§ **RECORDS FOR THE TASK**

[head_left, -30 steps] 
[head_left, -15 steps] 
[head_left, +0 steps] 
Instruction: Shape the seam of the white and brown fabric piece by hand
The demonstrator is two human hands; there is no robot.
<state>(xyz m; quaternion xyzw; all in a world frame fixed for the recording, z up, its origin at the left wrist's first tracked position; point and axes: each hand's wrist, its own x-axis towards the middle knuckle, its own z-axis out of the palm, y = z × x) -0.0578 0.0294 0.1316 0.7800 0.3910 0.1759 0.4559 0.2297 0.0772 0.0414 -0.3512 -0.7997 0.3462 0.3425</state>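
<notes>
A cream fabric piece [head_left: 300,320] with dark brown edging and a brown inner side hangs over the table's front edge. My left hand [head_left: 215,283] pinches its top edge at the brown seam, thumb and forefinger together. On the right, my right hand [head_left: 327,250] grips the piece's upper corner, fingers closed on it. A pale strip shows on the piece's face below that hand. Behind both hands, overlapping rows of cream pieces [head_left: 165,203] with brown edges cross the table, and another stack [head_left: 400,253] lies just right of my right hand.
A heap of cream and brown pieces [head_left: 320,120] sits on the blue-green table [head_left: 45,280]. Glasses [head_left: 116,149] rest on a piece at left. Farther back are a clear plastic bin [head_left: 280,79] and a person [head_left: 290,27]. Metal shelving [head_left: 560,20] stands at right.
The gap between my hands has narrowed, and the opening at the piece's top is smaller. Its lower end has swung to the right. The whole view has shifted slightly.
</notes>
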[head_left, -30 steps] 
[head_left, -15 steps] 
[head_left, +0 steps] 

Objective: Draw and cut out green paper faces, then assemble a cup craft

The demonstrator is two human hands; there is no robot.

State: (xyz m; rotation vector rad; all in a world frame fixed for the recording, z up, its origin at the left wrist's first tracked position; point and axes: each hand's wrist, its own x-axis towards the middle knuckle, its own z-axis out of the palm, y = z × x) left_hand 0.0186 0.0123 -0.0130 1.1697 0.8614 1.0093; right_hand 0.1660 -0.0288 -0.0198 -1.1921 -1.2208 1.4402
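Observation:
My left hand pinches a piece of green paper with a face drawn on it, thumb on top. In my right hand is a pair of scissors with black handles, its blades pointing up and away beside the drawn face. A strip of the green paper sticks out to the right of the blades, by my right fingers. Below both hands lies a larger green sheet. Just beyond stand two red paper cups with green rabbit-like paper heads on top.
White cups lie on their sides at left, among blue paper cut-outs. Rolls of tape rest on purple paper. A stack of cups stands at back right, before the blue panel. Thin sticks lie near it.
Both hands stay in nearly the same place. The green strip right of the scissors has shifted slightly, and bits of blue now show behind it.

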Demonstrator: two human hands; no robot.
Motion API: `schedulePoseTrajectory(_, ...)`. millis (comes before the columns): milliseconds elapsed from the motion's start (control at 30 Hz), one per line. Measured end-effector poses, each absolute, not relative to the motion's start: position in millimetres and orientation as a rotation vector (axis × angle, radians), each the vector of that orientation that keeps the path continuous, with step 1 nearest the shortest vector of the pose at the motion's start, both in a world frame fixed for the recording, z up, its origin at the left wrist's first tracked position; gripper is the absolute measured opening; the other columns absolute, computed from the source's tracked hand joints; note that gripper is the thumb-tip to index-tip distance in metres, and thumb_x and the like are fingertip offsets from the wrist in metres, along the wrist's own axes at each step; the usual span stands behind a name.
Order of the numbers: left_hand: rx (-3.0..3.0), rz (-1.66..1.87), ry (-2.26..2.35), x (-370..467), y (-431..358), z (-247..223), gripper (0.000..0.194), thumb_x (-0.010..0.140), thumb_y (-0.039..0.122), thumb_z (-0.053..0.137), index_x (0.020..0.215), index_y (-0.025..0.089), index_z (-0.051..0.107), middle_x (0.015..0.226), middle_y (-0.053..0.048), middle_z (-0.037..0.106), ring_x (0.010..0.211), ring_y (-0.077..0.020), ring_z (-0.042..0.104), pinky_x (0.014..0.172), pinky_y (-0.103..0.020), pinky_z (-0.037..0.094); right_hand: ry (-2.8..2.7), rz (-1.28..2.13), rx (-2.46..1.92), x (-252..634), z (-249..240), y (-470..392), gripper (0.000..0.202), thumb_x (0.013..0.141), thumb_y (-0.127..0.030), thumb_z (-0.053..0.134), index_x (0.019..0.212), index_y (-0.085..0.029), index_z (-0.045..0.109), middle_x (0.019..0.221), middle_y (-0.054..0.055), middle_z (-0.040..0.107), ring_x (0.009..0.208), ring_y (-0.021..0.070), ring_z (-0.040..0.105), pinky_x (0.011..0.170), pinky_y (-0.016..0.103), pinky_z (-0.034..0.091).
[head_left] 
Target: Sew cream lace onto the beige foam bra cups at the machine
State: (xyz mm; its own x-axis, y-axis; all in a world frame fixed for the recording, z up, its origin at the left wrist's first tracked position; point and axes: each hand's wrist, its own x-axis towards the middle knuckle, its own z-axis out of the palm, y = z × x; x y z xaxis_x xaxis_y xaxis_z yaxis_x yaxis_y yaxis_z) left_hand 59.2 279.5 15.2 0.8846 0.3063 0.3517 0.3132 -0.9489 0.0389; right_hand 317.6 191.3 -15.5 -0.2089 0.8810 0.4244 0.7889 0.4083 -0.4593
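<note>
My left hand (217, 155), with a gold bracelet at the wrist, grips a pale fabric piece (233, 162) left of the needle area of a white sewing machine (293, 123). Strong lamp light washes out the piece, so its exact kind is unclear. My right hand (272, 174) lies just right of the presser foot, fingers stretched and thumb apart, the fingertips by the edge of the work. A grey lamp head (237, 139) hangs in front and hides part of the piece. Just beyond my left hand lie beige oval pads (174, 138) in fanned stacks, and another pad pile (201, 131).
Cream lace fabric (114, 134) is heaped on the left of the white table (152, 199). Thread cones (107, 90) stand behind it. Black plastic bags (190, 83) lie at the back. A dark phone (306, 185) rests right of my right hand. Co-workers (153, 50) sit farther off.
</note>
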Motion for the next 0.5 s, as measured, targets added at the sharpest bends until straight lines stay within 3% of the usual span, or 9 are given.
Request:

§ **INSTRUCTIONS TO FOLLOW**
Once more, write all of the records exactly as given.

§ **EXPECTED ANSWER**
[head_left, -30 steps] 
[head_left, -15 steps] 
[head_left, +0 steps] 
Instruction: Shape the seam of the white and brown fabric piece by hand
The demonstrator is two human hands; there is no robot.
<state>(xyz m; quaternion xyzw; all in a world frame fixed for the recording, z up, its origin at the left wrist's first tracked position; point and axes: each hand's wrist, its own x-axis towards the middle knuckle, its own z-axis out of the palm, y = z × x) -0.0578 0.0294 0.1316 0.7800 0.3910 0.1759 0.4559 0.2297 0.0772 0.0414 -0.3512 -0.7997 0.3462 0.3425</state>
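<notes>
A cream fabric piece [head_left: 300,320] with dark brown edging and a brown inner side hangs over the table's front edge. My left hand [head_left: 215,283] pinches its top edge at the brown seam, thumb and forefinger together. On the right, my right hand [head_left: 327,250] grips the piece's upper corner, fingers closed on it. A pale strip shows on the piece's face below that hand. Behind both hands, overlapping rows of cream pieces [head_left: 165,203] with brown edges cross the table, and another stack [head_left: 400,253] lies just right of my right hand.
A heap of cream and brown pieces [head_left: 320,120] sits on the blue-green table [head_left: 45,280]. Glasses [head_left: 116,149] rest on a piece at left. Farther back are a clear plastic bin [head_left: 280,79] and a person [head_left: 290,27]. Metal shelving [head_left: 560,20] stands at right.
The gap between my hands has narrowed, and the opening at the piece's top is smaller. Its lower end has swung to the right. The whole view has shifted slightly.
</notes>
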[head_left, -30 steps] 
[head_left, -15 steps] 
[head_left, +0 steps] 

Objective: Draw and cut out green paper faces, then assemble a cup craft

The demonstrator is two human hands; there is no robot.

State: (xyz m; rotation vector rad; all in a world frame fixed for the recording, z up, its origin at the left wrist's first tracked position; point and axes: each hand's wrist, its own x-axis towards the middle knuckle, its own z-axis out of the palm, y = z × x) left_hand 0.0186 0.0123 -0.0130 1.1697 0.8614 1.0093; right_hand 0.1660 -0.0288 -0.0198 -1.1921 -1.2208 1.4402
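Observation:
My left hand pinches a piece of green paper with a face drawn on it, thumb on top. In my right hand is a pair of scissors with black handles, its blades pointing up and away beside the drawn face. A strip of the green paper sticks out to the right of the blades, by my right fingers. Below both hands lies a larger green sheet. Just beyond stand two red paper cups with green rabbit-like paper heads on top.
White cups lie on their sides at left, among blue paper cut-outs. Rolls of tape rest on purple paper. A stack of cups stands at back right, before the blue panel. Thin sticks lie near it.
Both hands stay in nearly the same place. The green strip right of the scissors has shifted slightly, and bits of blue now show behind it.
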
Demonstrator: two human hands; no robot.
Motion API: `schedulePoseTrajectory(_, ...)`. millis (comes before the columns): milliseconds elapsed from the motion's start (control at 30 Hz), one per line. Measured end-effector poses, each absolute, not relative to the motion's start: position in millimetres and orientation as a rotation vector (axis × angle, radians), each the vector of that orientation that keeps the path continuous, with step 1 nearest the shortest vector of the pose at the motion's start, both in a world frame fixed for the recording, z up, its origin at the left wrist's first tracked position; gripper is the absolute measured opening; the other columns absolute, computed from the source's tracked hand joints; note that gripper is the thumb-tip to index-tip distance in metres, and thumb_x and the like are fingertip offsets from the wrist in metres, along the wrist's own axes at each step; the usual span stands behind a name.
Order of the numbers: left_hand: rx (-3.0..3.0), rz (-1.66..1.87), ry (-2.26..2.35), x (-370..467), y (-431..358), z (-247..223), gripper (0.000..0.194), thumb_x (-0.010..0.140), thumb_y (-0.039..0.122), thumb_z (-0.053..0.137), index_x (0.020..0.215), index_y (-0.025..0.089), index_z (-0.051..0.107), middle_x (0.015..0.226), middle_y (-0.053..0.048), middle_z (-0.037..0.106), ring_x (0.010..0.211), ring_y (-0.077..0.020), ring_z (-0.042..0.104), pinky_x (0.014..0.172), pinky_y (-0.103..0.020), pinky_z (-0.037..0.094); right_hand: ry (-2.8..2.7), rz (-1.28..2.13), rx (-2.46..1.92), x (-252..634), z (-249..240), y (-470..392), gripper (0.000..0.202), thumb_x (0.013..0.141), thumb_y (-0.127..0.030), thumb_z (-0.053..0.134), index_x (0.019..0.212), index_y (-0.085..0.029), index_z (-0.045..0.109), middle_x (0.019..0.221), middle_y (-0.054..0.055), middle_z (-0.040..0.107), ring_x (0.009..0.208), ring_y (-0.021..0.070), ring_z (-0.040..0.105), pinky_x (0.011..0.170), pinky_y (-0.016..0.103), pinky_z (-0.034..0.091).
[head_left] 
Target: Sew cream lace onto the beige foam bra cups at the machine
State: (xyz mm; its own x-axis, y-axis; all in a world frame fixed for the recording, z up, its origin at the left wrist's first tracked position; point and axes: each hand's wrist, its own x-axis towards the middle knuckle, its own z-axis out of the palm, y = z × x; x y z xaxis_x xaxis_y xaxis_z yaxis_x yaxis_y yaxis_z) left_hand 59.2 279.5 15.2 0.8846 0.3063 0.3517 0.3132 -0.9489 0.0389; right_hand 317.6 191.3 -15.5 -0.2089 0.8810 0.4244 0.7889 0.4083 -0.4593
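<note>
My left hand (217, 155), with a gold bracelet at the wrist, grips a pale fabric piece (233, 162) left of the needle area of a white sewing machine (293, 123). Strong lamp light washes out the piece, so its exact kind is unclear. My right hand (272, 174) lies just right of the presser foot, fingers stretched and thumb apart, the fingertips by the edge of the work. A grey lamp head (237, 139) hangs in front and hides part of the piece. Just beyond my left hand lie beige oval pads (174, 138) in fanned stacks, and another pad pile (201, 131).
Cream lace fabric (114, 134) is heaped on the left of the white table (152, 199). Thread cones (107, 90) stand behind it. Black plastic bags (190, 83) lie at the back. A dark phone (306, 185) rests right of my right hand. Co-workers (153, 50) sit farther off.
</note>
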Motion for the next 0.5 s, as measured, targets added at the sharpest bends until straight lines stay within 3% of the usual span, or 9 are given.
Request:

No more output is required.